Look through the data below, and copy each line that carries the word "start".

╔══

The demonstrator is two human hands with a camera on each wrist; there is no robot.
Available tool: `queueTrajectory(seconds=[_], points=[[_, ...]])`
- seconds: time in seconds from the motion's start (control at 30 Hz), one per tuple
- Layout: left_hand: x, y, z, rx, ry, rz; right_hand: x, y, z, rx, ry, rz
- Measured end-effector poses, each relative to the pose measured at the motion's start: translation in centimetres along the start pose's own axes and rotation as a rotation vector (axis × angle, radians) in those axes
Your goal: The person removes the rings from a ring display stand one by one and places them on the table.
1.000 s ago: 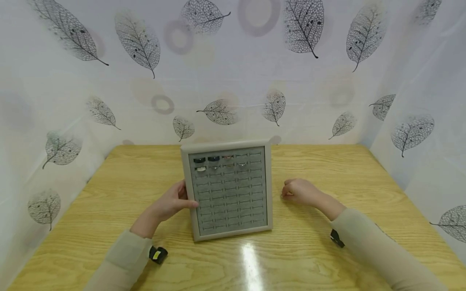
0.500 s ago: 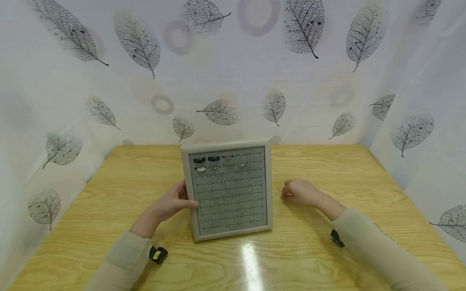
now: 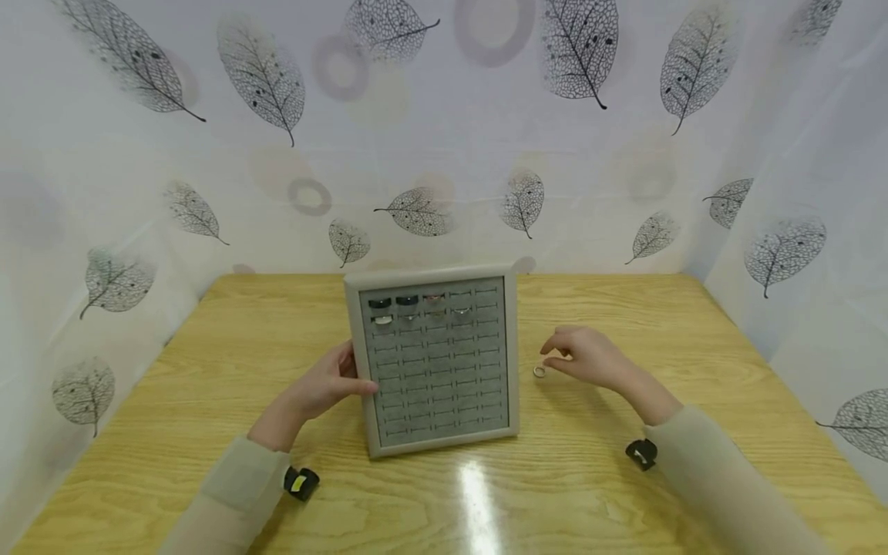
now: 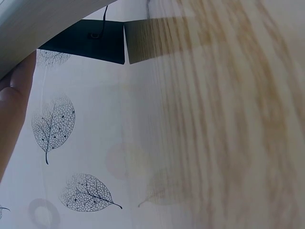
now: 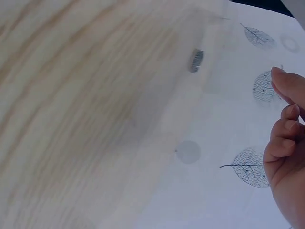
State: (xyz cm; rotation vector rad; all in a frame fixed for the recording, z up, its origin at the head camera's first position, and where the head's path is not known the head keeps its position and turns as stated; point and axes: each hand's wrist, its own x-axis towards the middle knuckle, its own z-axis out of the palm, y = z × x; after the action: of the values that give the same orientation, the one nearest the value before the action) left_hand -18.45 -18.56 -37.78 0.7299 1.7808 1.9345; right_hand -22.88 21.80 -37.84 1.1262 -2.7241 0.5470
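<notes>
- Board (image 3: pixel 440 366), grey with a pale frame, stands tilted on your wooden worktop (image 3: pixel 603 301), rows of slots facing you.
- Your left hand (image 3: pixel 331 387): grip pinching the board by its left edge, thumb (image 3: pixel 357 387) across the front, the other fingers partly hidden behind.
- Your right hand (image 3: pixel 590 356) is just off the board's right side, grip spread, a gap between bent forefinger and thumb.
- Loose ring (image 3: pixel 535 372), silvery, is on the worktop between the board and your right hand, right by the thumb tip; can't tell if they touch.
- Top row of slots, from the left as you look: two black rings (image 3: pixel 380 304), then a reddish ring (image 3: pixel 434 297).
- Second row: pale ring (image 3: pixel 383 321), small silvery ring (image 3: pixel 410 317), faint gold-toned ring (image 3: pixel 435 314), another silvery ring (image 3: pixel 462 311).
- Left wrist view: frame edge crosses the upper left corner, your fingers just under it; dark panel (image 4: pixel 86 40) beside.
- Right wrist view: your last fingers curl loosely at the right side; worktop blurred.
- Pale sleeves (image 3: pixel 232 486) on both your arms, black device (image 3: pixel 301 484) at each cuff.
- Leaf-print cloth (image 3: pixel 458 131) hangs behind and along both sides.
</notes>
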Motion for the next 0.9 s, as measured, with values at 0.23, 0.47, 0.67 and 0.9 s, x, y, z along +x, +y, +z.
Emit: queueTrajectory(seconds=[0.23, 0.47, 0.67, 0.9], points=[[0.0, 0.0, 0.0, -0.004, -0.002, -0.001, -0.5, -0.9, -1.0, 0.061, 0.172, -0.038], [0.0, -0.2, 0.0, -0.002, -0.006, 0.008, -0.9, -1.8, -1.7, 0.115, 0.291, -0.093], [0.0, -0.2, 0.0, 0.001, -0.01, 0.007, -1.0, -2.4, -2.0, 0.125, 0.357, -0.142], [0.1, -0.2, 0.0, 0.013, -0.004, 0.005, -0.5, -3.1, -2.5, 0.166, 0.414, -0.225]])
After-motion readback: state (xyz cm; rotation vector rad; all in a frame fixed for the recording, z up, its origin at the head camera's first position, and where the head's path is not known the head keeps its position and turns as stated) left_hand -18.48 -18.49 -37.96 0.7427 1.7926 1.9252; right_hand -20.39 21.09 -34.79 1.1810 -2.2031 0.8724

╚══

• TASK ANSWER:
- seconds: time in seconds from the motion's start (control at 30 Hz), one per tuple
- Measured end-effector poses, each relative to the pose measured at the motion's start: translation in centimetres along the start pose's own axes and rotation as a rotation vector (axis × angle, radians) in those axes

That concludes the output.